# REQUIRED ACTION
Scan the records below for the line with "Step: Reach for" and the line with "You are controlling". Repeat those two lines and every line between them exactly, and nothing else.
START EXERCISE DATA
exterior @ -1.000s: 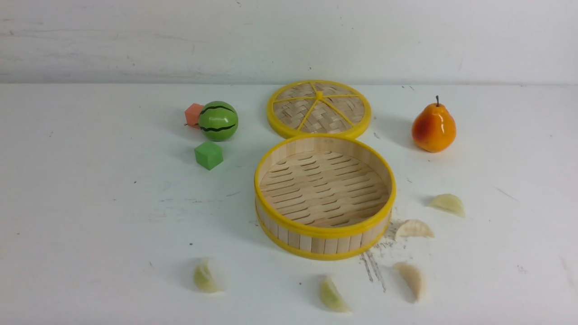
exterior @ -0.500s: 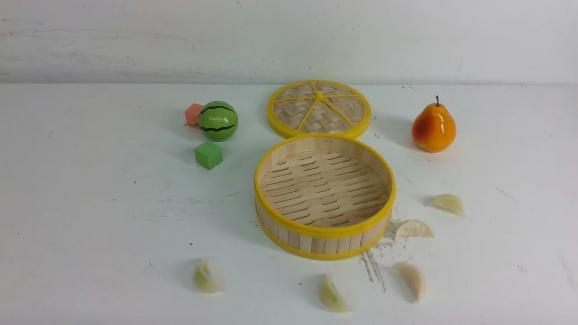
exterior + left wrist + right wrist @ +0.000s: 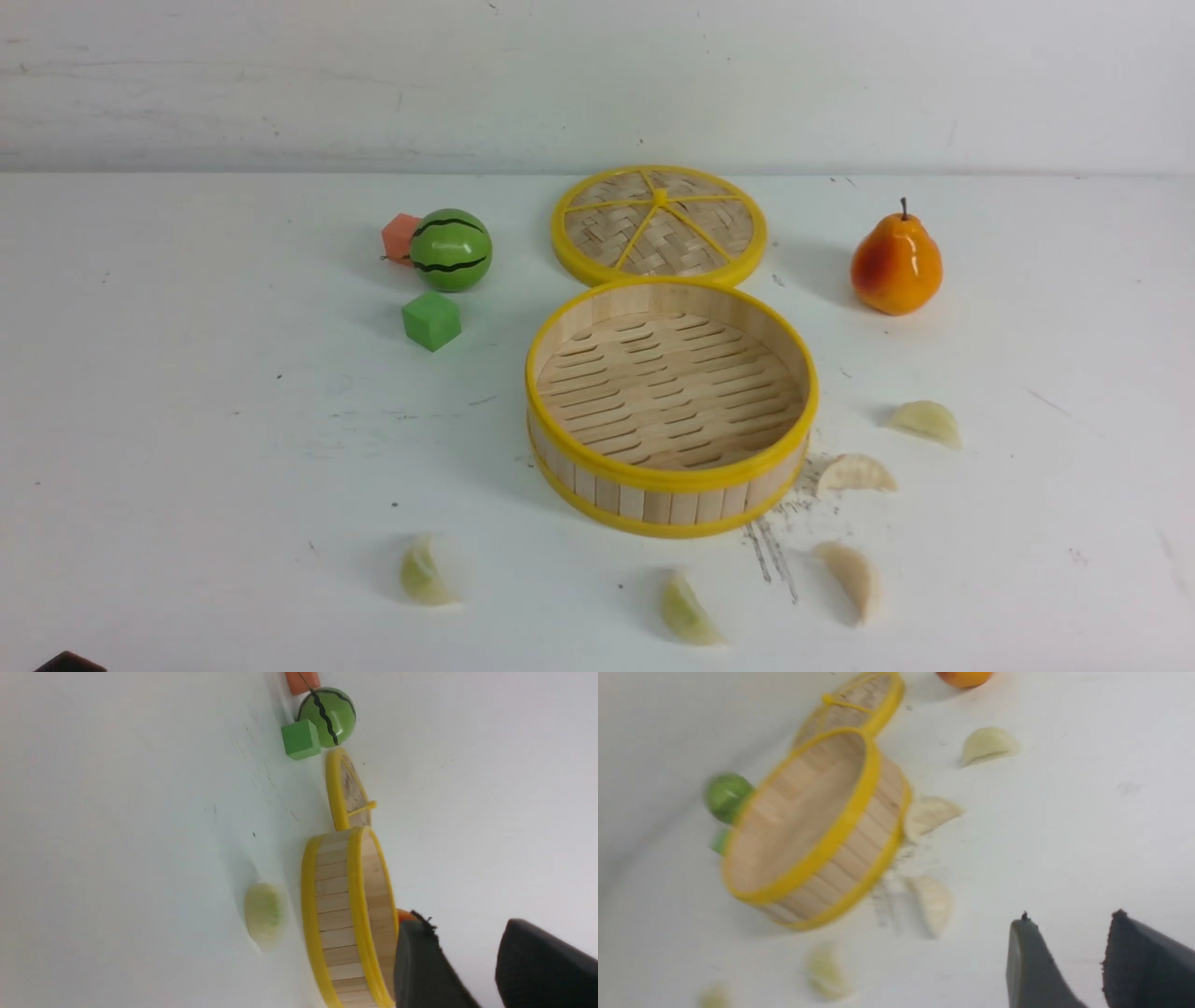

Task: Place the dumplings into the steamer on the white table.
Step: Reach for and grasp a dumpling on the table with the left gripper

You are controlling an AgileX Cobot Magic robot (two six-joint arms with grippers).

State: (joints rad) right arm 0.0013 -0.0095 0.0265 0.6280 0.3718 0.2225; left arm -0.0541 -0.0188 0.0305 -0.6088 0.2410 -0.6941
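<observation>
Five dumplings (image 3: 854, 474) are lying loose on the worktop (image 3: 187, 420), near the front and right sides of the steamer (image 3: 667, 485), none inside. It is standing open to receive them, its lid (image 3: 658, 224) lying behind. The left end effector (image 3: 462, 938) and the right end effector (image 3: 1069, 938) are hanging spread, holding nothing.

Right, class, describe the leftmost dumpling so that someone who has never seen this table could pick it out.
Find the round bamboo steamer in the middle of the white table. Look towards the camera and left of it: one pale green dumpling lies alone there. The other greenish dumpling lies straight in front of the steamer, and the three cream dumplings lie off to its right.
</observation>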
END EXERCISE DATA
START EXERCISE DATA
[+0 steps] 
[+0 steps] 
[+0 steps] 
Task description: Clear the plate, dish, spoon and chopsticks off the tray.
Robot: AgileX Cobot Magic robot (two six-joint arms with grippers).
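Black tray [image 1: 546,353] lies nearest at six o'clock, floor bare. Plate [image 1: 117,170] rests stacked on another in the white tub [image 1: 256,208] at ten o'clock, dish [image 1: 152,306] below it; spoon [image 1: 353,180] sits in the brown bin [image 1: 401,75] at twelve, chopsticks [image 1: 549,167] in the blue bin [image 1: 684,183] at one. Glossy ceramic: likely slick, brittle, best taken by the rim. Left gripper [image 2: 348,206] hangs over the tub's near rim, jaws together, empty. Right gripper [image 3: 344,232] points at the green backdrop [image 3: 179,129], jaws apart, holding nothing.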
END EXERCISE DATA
# RESULT OF THIS EXERCISE
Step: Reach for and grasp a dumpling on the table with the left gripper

You are controlling an AgileX Cobot Magic robot (two six-joint arms with grippers).

With this, the exercise has been completed.